[Bf-blender-cvs] [9351ac0] master: Cycles: Skip the compilation of the dedicated SSE2 kernel on x86-64, we can assume SSE2 here, so just re-use the regular one. Saves 500kb in the blender binary.
Thomas Dinges
noreply at git.blender.org
Tue Jan 14 20:40:09 CET 2014
Commit: 9351ac0d8577a2c76c238bbf2c365d811e986209
Author: Thomas Dinges
Date: Tue Jan 14 20:39:21 2014 +0100
https://developer.blender.org/rB9351ac0d8577a2c76c238bbf2c365d811e986209
Cycles: Skip the compilation of the dedicated SSE2 kernel on x86-64, we can assume SSE2 here, so just re-use the regular one. Saves 500kb in the blender binary.
Reviewed by: brecht
Differential Revision: https://developer.blender.org/D199
===================================================================
M intern/cycles/CMakeLists.txt
M intern/cycles/SConscript
M intern/cycles/device/device_cpu.cpp
M intern/cycles/kernel/CMakeLists.txt
M intern/cycles/kernel/kernel.cpp
M intern/cycles/kernel/kernel.h
M intern/cycles/kernel/kernel_sse2.cpp
M intern/cycles/kernel/kernel_sse3.cpp
M intern/cycles/kernel/kernel_sse41.cpp
M intern/cycles/util/CMakeLists.txt
A intern/cycles/util/util_optimization.h
===================================================================
diff --git a/intern/cycles/CMakeLists.txt b/intern/cycles/CMakeLists.txt
index fc193d9..6fa6260 100644
--- a/intern/cycles/CMakeLists.txt
+++ b/intern/cycles/CMakeLists.txt
@@ -8,10 +8,6 @@ include(cmake/external_libs.cmake)
# Build Flags
-if(WITH_RAYOPTIMIZATION AND SUPPORT_SSE_BUILD)

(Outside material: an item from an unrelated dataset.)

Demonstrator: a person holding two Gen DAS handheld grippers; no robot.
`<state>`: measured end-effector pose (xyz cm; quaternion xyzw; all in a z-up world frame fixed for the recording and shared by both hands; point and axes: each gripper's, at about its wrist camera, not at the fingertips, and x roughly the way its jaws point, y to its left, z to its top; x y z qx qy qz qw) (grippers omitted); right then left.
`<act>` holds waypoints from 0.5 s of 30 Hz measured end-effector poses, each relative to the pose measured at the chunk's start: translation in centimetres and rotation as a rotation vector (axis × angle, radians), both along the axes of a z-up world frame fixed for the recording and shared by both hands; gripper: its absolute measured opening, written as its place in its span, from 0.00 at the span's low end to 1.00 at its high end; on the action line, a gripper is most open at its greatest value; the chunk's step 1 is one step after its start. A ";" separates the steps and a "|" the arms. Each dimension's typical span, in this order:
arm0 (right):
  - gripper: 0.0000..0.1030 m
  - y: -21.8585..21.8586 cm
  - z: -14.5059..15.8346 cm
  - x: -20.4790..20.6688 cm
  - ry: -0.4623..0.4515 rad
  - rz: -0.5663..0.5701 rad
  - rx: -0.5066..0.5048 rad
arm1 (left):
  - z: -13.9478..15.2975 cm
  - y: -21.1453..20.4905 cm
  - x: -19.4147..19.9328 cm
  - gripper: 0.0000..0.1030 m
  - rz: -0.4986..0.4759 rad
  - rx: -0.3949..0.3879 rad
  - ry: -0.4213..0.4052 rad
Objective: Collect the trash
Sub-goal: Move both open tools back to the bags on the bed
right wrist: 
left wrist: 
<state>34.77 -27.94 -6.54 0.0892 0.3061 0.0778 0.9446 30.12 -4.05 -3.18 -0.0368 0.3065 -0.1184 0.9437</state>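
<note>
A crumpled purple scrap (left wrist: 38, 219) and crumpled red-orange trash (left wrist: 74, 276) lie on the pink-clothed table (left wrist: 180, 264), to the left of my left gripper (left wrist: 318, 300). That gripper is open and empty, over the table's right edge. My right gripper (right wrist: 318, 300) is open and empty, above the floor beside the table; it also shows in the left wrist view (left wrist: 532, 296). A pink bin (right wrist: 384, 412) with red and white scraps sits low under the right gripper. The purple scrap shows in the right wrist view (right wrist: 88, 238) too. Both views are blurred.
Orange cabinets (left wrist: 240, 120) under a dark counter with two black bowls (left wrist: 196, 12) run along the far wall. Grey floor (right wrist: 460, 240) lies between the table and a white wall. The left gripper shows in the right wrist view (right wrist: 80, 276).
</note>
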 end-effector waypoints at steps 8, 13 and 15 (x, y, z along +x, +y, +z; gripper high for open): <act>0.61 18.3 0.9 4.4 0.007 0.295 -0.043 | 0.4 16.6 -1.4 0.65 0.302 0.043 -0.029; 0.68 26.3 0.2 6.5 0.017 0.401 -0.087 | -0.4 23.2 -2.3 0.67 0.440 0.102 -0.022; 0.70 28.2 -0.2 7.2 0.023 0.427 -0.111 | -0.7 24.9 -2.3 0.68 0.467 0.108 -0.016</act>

- set(WITH_CYCLES_OPTIMIZED_KERNEL ON)
-endif()
-
if(WIN32 AND MSVC)
# there is no /arch:SSE3, but intrinsics are available anyway
if(CMAKE_CL_64)
@@ -54,10 +50,6 @@ add_definitions(${BOOST_DEFINITIONS} ${OPENIMAGEIO_DEFINITIONS})
add_definitions(-DCCL_NAMESPACE_BEGIN=namespace\ ccl\ {)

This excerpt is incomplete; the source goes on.